> **What you will do**: The response must contain every line below in which "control" appears.

> **Provided information**:
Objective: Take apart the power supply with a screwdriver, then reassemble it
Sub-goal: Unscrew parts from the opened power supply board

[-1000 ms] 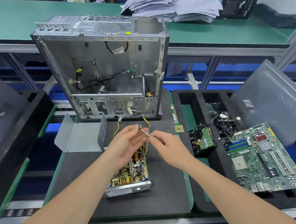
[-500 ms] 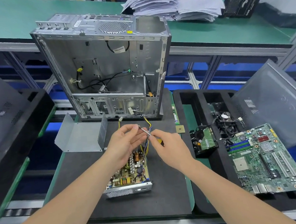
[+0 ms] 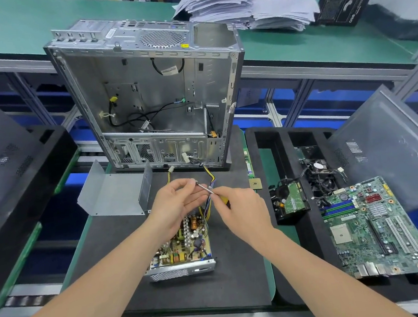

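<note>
The power supply point(image 3: 183, 247) lies open on the black mat, its circuit board bare and its yellow and black cables running up toward the case. Its grey metal cover point(image 3: 114, 193) lies apart at the left. My right hand point(image 3: 240, 206) grips a screwdriver point(image 3: 205, 188) with a yellow handle, the shaft pointing up-left. My left hand point(image 3: 176, 202) hovers above the board, its fingertips pinching at the screwdriver's tip. Whether a screw sits there is too small to tell.
An empty computer case point(image 3: 150, 95) stands upright behind the mat. A black foam tray point(image 3: 273, 152) at the right holds a hard drive point(image 3: 292, 202), a fan and a motherboard point(image 3: 372, 227). Grey side panels lean at the far left and right. A CPU chip point(image 3: 255, 183) lies beside the mat.
Both hands stay together above the power supply, with only small finger movement at the screwdriver's tip. The view has shifted slightly.
</note>
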The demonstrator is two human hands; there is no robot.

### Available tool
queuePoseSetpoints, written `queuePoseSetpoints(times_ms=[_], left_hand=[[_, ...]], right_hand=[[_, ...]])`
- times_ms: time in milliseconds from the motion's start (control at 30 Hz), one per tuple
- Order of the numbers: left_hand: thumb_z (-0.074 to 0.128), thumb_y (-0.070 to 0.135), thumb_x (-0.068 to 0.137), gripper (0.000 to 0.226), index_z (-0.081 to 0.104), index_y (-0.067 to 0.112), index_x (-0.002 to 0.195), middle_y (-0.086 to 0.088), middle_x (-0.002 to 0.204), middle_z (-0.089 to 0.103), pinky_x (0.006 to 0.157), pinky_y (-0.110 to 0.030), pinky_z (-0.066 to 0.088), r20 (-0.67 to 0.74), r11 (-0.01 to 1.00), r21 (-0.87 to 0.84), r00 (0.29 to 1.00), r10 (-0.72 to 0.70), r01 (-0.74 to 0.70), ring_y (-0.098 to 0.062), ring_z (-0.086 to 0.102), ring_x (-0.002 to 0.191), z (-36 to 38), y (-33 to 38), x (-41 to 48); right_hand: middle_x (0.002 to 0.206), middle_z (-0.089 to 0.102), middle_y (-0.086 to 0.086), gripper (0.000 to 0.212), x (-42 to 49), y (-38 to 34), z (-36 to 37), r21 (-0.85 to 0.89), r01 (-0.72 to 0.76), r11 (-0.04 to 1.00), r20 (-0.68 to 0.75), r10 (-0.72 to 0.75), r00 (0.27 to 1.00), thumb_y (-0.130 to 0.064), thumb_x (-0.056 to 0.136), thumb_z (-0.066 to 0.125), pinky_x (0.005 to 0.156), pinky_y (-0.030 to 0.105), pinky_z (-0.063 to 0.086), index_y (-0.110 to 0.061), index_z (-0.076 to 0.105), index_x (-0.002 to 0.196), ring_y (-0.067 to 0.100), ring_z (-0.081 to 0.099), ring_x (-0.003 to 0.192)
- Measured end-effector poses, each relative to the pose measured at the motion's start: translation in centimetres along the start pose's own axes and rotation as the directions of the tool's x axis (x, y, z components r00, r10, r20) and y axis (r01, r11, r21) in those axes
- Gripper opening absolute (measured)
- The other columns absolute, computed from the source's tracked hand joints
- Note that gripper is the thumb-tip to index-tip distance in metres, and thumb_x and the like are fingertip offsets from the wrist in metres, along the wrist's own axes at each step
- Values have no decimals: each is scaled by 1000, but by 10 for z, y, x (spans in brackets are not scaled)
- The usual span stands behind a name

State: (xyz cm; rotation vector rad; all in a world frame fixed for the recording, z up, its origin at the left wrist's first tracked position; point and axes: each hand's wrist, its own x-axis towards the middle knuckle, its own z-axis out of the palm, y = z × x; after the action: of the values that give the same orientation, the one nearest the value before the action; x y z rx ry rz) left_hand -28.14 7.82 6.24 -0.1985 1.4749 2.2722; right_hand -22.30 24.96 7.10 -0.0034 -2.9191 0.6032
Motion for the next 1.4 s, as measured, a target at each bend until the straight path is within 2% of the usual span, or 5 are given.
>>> queuePoseSetpoints(times_ms=[200,1000,1100,1233,1400], left_hand=[[63,17,103,21,67,-3,110,-25,104,76,79,-29,63,-7,994,101,1000,28,-27,-32,77,97,-3,3,1],[53,25,109,26,68,4,113,-21,100,78,70,-31,64,-57,977,213,998,31,-18,-33,78,91,-21,2,-4],[63,23,103,13,72,17,97,-9,84,77,56,-31,59,67,753,626,977,204,-200,-25,76,69,-40,1,-16],[74,30,90,6,67,31,90,21,80,61,65,-25,48,591,-77,795,739,325,-602,-2,57,76,-81,-9,-35],[68,40,98,13,69,27,101,0,128,58,99,-35,45,837,-315,540,538,100,-781,-19,55,116,-118,-14,-31]], right_hand=[[60,71,-5,27,3,1,0,396,-216,892,220,136,966,-48,104,54,60,27,45,-30,59,84,5,63,57],[65,75,-5,20,2,5,-2,496,-215,841,253,97,963,-44,103,58,59,24,44,-29,62,89,1,56,46],[66,75,-2,20,4,10,-4,539,-209,816,283,58,957,-38,103,60,57,24,43,-26,62,88,3,53,44],[70,76,-2,21,8,15,-2,538,-188,821,344,-10,939,-39,103,59,57,23,43,-26,62,87,4,50,42],[75,77,1,20,8,22,6,582,-202,788,430,-86,899,-34,103,62,45,23,41,-28,59,83,19,47,41]])
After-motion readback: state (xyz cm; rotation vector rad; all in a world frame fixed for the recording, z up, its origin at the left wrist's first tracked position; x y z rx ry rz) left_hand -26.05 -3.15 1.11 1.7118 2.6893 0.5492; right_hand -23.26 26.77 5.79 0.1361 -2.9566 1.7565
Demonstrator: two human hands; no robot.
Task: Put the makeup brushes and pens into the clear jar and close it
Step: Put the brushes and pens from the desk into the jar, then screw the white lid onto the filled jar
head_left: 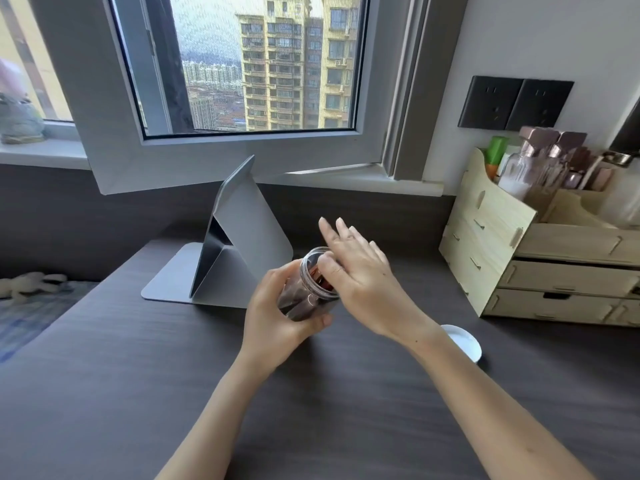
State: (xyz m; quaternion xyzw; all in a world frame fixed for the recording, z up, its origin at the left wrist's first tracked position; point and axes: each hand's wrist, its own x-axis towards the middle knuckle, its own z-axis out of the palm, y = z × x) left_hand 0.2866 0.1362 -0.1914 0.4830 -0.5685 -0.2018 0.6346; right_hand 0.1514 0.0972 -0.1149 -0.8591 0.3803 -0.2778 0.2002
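Observation:
My left hand (277, 311) grips a clear jar (308, 289) from the left and holds it tilted, its open mouth turned up and to the right. Dark reddish brushes or pens (317, 277) show inside the mouth. My right hand (360, 275) hovers at the jar's rim with its fingers spread and the thumb at the opening; nothing is held in it. A white lid (465, 341) lies flat on the dark desk (173, 393) to the right, partly hidden behind my right forearm.
A grey folding stand (239, 244) sits just behind the jar to the left. A pale wooden drawer organiser (540, 258) with bottles on top stands at the right. An inward-opened window sash (221, 161) hangs over the desk's back edge.

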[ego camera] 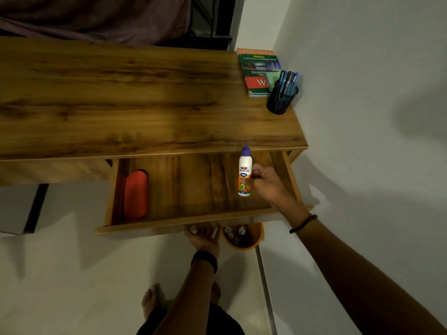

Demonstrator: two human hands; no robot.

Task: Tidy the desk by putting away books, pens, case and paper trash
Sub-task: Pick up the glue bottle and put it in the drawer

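Observation:
My right hand [264,181] grips a white glue bottle [245,170] with a purple cap, held upright inside the open wooden drawer [193,220] toward its right side. A red case [136,194] lies along the drawer's left wall. My left hand [204,239] is under the drawer's front edge, fingers curled against it. On the desk's [121,97] far right corner lies a stack of books [258,73], green cover on top. Beside it stands a black mesh pen holder [281,97] filled with several blue pens.
An orange bin [243,236] with crumpled paper sits on the floor beneath the drawer's right front. A white wall runs close along the desk's right side. A dark curtain hangs behind the desk. My bare feet show on the pale floor below.

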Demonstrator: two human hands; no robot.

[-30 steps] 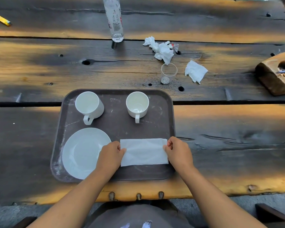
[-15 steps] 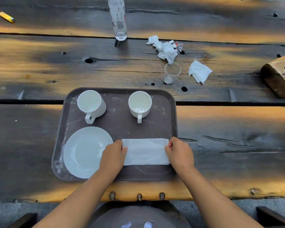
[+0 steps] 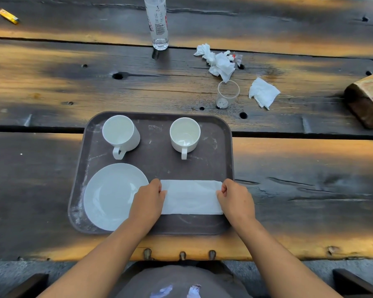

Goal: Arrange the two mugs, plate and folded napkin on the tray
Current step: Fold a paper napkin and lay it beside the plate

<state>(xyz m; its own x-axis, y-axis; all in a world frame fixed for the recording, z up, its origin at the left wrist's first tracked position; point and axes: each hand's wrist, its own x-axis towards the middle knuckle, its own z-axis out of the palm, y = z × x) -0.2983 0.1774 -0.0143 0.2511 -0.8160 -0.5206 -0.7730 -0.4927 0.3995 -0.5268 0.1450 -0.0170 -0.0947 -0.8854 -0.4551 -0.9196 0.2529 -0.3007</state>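
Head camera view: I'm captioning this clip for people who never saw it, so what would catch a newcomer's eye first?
The dark brown plastic tray at centre, with two white ceramic mugs at its far side and a round white plate near-left. Beside the plate, the left hand and right hand pinch the ends of a folded white paper napkin. Crumpled white tissues litter the weathered wooden table beyond.

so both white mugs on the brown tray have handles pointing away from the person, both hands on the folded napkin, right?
Not quite: in the head view both white ceramic mugs have handles pointing toward the person. Rest holds: brown plastic tray, left hand and right hand on the white folded napkin.
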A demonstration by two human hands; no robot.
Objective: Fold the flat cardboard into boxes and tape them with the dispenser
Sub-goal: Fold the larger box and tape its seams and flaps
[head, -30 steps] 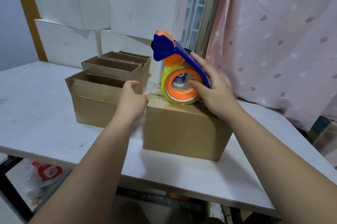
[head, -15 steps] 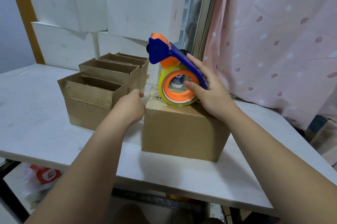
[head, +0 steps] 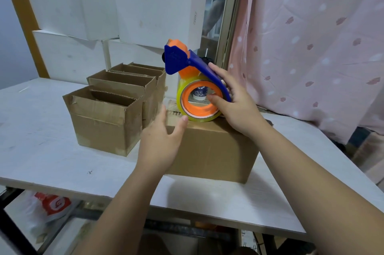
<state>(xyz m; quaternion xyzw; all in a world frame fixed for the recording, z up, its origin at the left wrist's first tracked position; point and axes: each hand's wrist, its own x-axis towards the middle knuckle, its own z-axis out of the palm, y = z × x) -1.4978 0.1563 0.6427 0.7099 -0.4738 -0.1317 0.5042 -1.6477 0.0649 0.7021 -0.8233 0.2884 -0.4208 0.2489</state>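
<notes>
- Three open boxes [head: 104, 121] stand in a row toward the left rear of the surface [head: 41, 150], tops unsealed, probably parked clear of the work.
- Your left hand [head: 161, 142] is released, fingers straight. It spreads over the near left corner of the closed box [head: 212, 150], thumb at the top edge, likely bracing the box against the tape's pull.
- The closed box sits mid-surface, near the front edge.
- The tape dispenser [head: 197, 80] rests its roll on the box top with the cutter end raised, seemingly placed to run along the seam.
- Your right hand [head: 234, 105] grasps the dispenser, thumb in the orange core and fingers over the blue handle.
</notes>
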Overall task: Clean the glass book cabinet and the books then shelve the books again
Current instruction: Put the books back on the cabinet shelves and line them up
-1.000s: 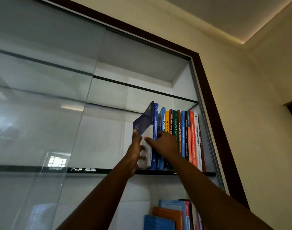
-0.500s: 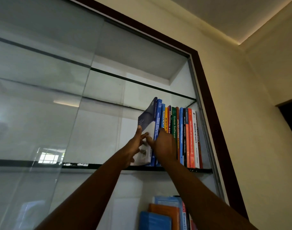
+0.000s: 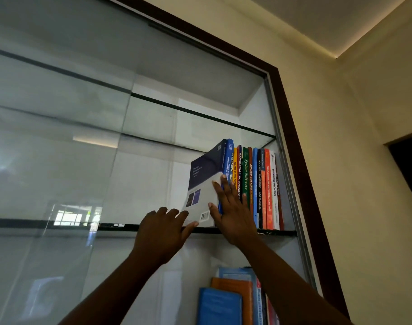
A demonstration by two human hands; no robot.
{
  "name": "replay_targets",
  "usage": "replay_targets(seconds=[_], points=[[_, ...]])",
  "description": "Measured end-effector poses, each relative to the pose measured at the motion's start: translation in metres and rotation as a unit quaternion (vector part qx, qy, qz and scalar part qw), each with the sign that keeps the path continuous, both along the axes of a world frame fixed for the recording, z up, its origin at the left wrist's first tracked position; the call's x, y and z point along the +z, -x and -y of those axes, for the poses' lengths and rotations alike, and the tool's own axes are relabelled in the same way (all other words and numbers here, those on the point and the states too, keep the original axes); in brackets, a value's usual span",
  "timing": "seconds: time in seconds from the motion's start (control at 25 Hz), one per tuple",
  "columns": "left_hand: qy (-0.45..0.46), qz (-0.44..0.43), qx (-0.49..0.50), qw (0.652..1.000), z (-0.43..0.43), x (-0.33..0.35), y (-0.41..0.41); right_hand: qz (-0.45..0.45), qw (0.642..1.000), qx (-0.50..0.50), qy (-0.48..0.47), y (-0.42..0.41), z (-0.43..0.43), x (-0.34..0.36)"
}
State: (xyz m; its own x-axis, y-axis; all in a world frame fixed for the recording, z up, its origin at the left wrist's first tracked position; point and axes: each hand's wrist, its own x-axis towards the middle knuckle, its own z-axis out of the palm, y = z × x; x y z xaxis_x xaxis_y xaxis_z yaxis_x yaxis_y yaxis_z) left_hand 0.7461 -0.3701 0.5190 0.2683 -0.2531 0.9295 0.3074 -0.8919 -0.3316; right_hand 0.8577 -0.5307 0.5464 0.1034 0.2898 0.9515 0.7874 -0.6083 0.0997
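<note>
Found the navy book (image 3: 205, 177) at the left end of the row (image 3: 263, 188) on the glass shelf (image 3: 280, 232), back cover facing left, top against the neighbouring blue spine. Saw the right hand (image 3: 233, 214) laid flat on its spine edge and the next spines, fingers (image 3: 223, 184) straight and close together, clamped on nothing. Saw the left hand (image 3: 162, 233) at the book's lower left corner, fingers apart and loosely bent, thumb touching the bottom edge by the shelf front. Noted an upper shelf (image 3: 200, 116) above, more books (image 3: 223, 301) below, a glass door (image 3: 59, 160) to the left, the dark frame (image 3: 301, 160) and cream wall (image 3: 352, 184) to the right.
</note>
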Motion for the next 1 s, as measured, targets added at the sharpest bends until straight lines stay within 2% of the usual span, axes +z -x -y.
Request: replay_targets(seconds=[0.2, 0.32, 0.4, 0.44, 0.56, 0.64, 0.72, 0.8, 0.88, 0.96, 1.0], points=[[0.009, -0.016, 0.004, 1.0, 0.005, 0.001, 0.007, -0.07, 0.996, 0.024, 0.045, 0.017, 0.012, 0.01], [0.049, -0.06, -0.009, 0.997, 0.012, 0.002, 0.02, -0.153, 0.982, 0.11, 0.027, 0.047, 0.018, -0.001], [0.08, -0.111, -0.061, 0.989, 0.022, -0.003, 0.038, -0.191, 0.966, 0.175, 0.002, 0.071, 0.023, -0.025], [0.081, -0.11, -0.081, 0.987, 0.028, -0.01, 0.048, -0.209, 0.958, 0.197, -0.002, 0.084, 0.027, -0.038], [0.054, -0.122, -0.069, 0.989, 0.041, -0.066, 0.093, -0.287, 0.927, 0.242, 0.006, 0.126, 0.042, -0.078], [0.077, -0.169, -0.092, 0.978, 0.046, -0.129, 0.145, -0.345, 0.898, 0.272, 0.036, 0.156, 0.053, -0.121], [0.173, -0.223, -0.094, 0.955, 0.056, -0.205, 0.214, -0.406, 0.854, 0.307, 0.102, 0.191, 0.063, -0.181], [0.303, -0.248, -0.096, 0.915, 0.056, -0.293, 0.285, -0.485, 0.782, 0.351, 0.175, 0.232, 0.066, -0.249], [0.451, -0.245, -0.101, 0.853, 0.064, -0.37, 0.359, -0.537, 0.72, 0.366, 0.242, 0.273, 0.065, -0.312], [0.553, -0.224, -0.032, 0.802, 0.08, -0.435, 0.449, -0.576, 0.652, 0.375, 0.32, 0.322, 0.053, -0.378], [0.613, -0.207, 0.003, 0.763, 0.092, -0.464, 0.497, -0.595, 0.615, 0.373, 0.358, 0.348, 0.045, -0.411]])
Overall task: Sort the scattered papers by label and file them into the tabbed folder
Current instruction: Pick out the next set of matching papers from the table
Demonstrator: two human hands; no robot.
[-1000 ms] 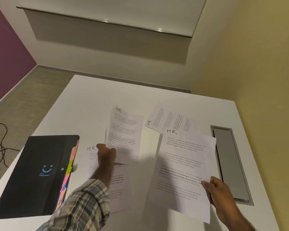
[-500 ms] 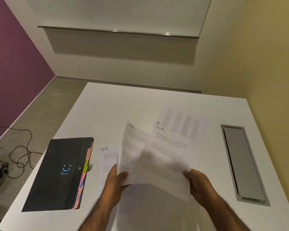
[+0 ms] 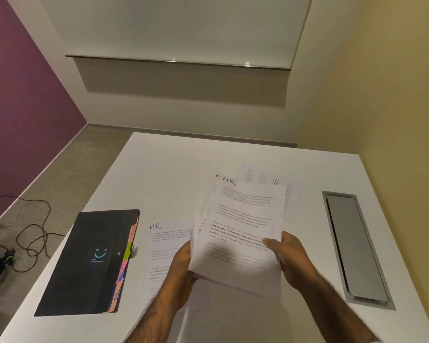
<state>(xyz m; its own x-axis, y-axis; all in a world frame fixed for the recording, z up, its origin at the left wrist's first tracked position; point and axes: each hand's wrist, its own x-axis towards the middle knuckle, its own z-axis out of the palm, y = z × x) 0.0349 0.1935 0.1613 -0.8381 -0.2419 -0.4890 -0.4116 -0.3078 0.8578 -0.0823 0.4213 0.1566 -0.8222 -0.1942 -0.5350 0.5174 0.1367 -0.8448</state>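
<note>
Stuff around the hands first: the black tabbed folder (image 3: 92, 261) lies flat at about 9 o'clock from them, with colored tabs (image 3: 125, 263) - peach, yellow, pink, blue - poking out of its right edge. One loose sheet (image 3: 166, 241) sits on the table between the folder and the hands, its lower right corner hidden under the left hand (image 3: 181, 263). Another sheet (image 3: 265, 179) lies turned sideways at 12 to 1 o'clock, mostly blocked by the held sheets (image 3: 243, 219). Those are two pages, lifted off the table and overlapping. The left hand's fingers are curled round their lower left edge, and the right hand (image 3: 287, 258) pinches the right edge with the thumb on top. Writing: "HR" is handwritten at the top of the front held page and on the loose sheet, and the page behind shows just an "H". The bold printed line has "Defined by a slower pace" in it; the rest is too small to read. The folder cover has a little blue smiley logo. It's a white table (image 3: 174, 174) with a metal hatch (image 3: 352, 246) set into it at 3 o'clock. There's a purple wall at 10 o'clock, a yellowish wall on the right, and grey carpet with a black cable (image 3: 32, 233) tangled on it.
</note>
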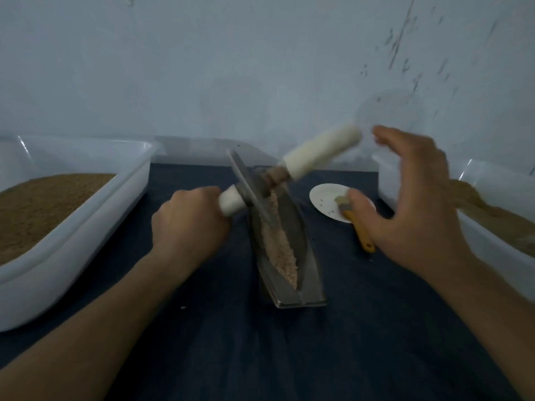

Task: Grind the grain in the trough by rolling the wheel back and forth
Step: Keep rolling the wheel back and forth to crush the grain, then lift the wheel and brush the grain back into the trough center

> **Your solution**:
- times_ms: time in milliseconds from the motion's start (control at 30 Hz), one per tuple
  "timing": "seconds: time in seconds from the motion's start (control at 25 Hz), one per tuple",

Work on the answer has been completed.